The main building's second floor had dormitory space, while the first floor had a school room/chapel to the south and a dining room to the north. The basement area was used for washing and related activities and a kitchen that sent food up via dumbwaiter.

==== Discipline ====
The severity of discipline at the school, or lack thereof, was a contentious issue. Corporal punishment was common at the time, but the school was especially harsh. Disciplinary measures were often unexpected by the boys. Harsh discipline at the school sparked an 1898 House committee investigation. Boys rebelled because of the vicious nature of the discipline. Escapes were common and newspapers loved to report on them. In 1898, a report produced by the Committee on Asylums and Prisons recommended the use of cages, not shackles, as disciplinary measures. In the second half of 1910, 31 boys escaped. Those who escaped had chains attached to their ankles so that their movements could be overheard. Other serious disciplinary violations that occurred included windows being broken, a boy being shot, and a guard being murdered. Recidivism was high at the school.

=== Closure and post-closure history ===
In the late 1910s and early 1920s, an efficiency movement in the commonwealth led to consolidation and the adoption of some Northern ideals across the government. The Commonwealth took over many tasks that, in the South, had traditionally been the responsibilities of local government; they also worked to professionalize many parts of the government. On February 21, 1920, the commonwealth ordered that Laurel transfer all property and control to the state. The program was gradually moved, but sources disagree as to where and when; some say that it was moved to an unnamed location in Goochland County in 1932, while others say that it was moved to Beaumont in Powhatan County. Its name was changed to the Virginia Industrial School for Boys.

The Robert Stiles building was used as a grocery store and apartments, but went vacant and fell into disrepair during the 1980s after the store closed down. The building was put up for auction in 1983 and was bought by the only bidder, Dr. Robert Bluford Jr., who had a keen interest in preservation and took efforts to ensure that the building was returned to its original state. He had also been involved in saving the Laurel Presbyterian Church and the building of the current Laurel Gallery. His son's medical supply business moved there in 1985.

The Adeline Russell building, which was the school's second dormitory, was converted to serve as the building for Laurel Elementary School, but was then demolished. Other support buildings became residences and a golf course was made with the tailor shop at its heart.

=== Effects of the school ===
The norms established by reform schools persisted late into the 21st century.

The first separate courts for juveniles in Virginia were established in 1899, partially because of institutions like Laurel. These were originally equity courts, meaning that the court had extremely wide latitude to do whatever they needed to "to intervene and help that child go on a straighter path." It wasn't until the 1960s, however, that juvenile courts started to implement similar rights and protections as adult courts; this was due to multiple court decisions; notably among them were In re Gault and In re Winship.

Henrico's modern juvenile detention center is located on Dixon Powers Drive, which is named after Henrico's first juvenile judge, who lived in the former administration building of Laurel Industrial School.

== Architecture ==

The Main building, or Robert Stiles building, was built in the Romanesque-Revival-Victorian style.
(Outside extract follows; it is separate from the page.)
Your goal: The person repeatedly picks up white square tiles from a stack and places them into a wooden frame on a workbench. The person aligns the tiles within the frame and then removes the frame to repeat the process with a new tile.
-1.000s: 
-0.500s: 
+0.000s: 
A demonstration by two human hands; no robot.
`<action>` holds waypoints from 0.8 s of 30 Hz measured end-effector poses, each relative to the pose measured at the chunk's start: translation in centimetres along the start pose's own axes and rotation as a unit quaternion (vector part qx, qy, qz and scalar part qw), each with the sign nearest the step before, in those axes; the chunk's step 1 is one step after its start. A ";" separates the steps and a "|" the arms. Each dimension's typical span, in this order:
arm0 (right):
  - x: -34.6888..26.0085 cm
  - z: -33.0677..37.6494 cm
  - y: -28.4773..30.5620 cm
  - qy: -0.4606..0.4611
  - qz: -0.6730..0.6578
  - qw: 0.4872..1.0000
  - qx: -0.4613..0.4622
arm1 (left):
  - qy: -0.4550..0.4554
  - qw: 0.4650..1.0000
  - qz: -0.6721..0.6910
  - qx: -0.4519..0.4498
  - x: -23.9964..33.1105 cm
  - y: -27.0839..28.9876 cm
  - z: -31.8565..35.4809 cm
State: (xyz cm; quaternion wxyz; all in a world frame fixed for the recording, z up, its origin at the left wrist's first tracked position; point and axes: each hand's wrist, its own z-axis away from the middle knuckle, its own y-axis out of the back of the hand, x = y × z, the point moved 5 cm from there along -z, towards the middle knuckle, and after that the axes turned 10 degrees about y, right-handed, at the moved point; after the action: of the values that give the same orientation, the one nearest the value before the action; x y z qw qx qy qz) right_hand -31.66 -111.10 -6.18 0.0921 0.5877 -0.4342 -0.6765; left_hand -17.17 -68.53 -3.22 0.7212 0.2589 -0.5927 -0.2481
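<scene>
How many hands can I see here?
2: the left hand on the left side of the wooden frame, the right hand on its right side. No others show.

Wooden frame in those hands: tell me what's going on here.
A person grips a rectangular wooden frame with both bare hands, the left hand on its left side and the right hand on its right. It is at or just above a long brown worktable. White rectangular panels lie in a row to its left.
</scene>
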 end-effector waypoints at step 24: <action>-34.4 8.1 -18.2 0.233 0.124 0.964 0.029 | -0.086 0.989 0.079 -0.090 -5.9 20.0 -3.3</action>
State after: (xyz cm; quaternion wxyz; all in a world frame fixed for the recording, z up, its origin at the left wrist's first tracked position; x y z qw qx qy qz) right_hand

The intricate bridge truss system, made of iron-tie beams and massive wood struts, supporting its roof may be the only exposed example of that type in Virginia; the NHRP nomination lists that and its hipped slate roof as its most notable architectural feature. It is a large, two-story structure with a simple internal layout of about 14,700 sqft. Its raised floor is reminiscent of the piano nobile idea.

The support buildings were typical of turn-of-the-century American architecture and included pyramidal, Georgian revival, and gable-front styles with some unique variations. The district preserves the character of the small neighborhood that originated with the school's founding.